_Given material_
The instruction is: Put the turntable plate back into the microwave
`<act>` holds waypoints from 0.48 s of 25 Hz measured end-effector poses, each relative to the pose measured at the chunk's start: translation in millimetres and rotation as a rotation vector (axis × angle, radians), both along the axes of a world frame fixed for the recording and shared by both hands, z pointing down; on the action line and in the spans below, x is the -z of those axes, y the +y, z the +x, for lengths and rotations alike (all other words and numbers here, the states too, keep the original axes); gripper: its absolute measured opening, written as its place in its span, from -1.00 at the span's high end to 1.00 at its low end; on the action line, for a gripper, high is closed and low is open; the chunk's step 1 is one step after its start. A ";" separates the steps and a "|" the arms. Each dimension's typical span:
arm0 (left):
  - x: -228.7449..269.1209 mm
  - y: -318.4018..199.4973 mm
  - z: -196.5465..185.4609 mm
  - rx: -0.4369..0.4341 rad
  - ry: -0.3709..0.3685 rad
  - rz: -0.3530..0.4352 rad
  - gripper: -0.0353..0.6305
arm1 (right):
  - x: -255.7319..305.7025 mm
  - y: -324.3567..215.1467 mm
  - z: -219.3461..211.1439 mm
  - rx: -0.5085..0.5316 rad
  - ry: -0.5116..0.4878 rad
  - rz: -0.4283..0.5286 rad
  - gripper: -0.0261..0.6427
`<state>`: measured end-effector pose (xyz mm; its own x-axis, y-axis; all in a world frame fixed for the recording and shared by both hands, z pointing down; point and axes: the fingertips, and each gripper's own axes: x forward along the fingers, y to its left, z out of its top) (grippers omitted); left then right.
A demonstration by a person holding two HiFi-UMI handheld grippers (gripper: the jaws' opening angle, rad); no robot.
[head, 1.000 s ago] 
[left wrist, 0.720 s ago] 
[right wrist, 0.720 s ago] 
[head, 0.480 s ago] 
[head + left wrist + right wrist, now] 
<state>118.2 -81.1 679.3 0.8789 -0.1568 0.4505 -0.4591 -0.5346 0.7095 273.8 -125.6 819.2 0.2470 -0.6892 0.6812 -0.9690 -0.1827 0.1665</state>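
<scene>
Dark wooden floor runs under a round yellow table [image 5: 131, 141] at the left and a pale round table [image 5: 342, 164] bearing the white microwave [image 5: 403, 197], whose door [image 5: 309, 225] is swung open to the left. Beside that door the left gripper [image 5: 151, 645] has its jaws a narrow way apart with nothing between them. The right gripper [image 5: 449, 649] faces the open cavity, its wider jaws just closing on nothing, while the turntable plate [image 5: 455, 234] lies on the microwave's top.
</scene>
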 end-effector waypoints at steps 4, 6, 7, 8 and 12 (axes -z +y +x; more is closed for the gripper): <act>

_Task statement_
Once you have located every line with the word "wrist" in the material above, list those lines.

_Reply to the task_
[left wrist, 0.720 s ago] 
[right wrist, 0.720 s ago] 
[head + left wrist + right wrist, now] 

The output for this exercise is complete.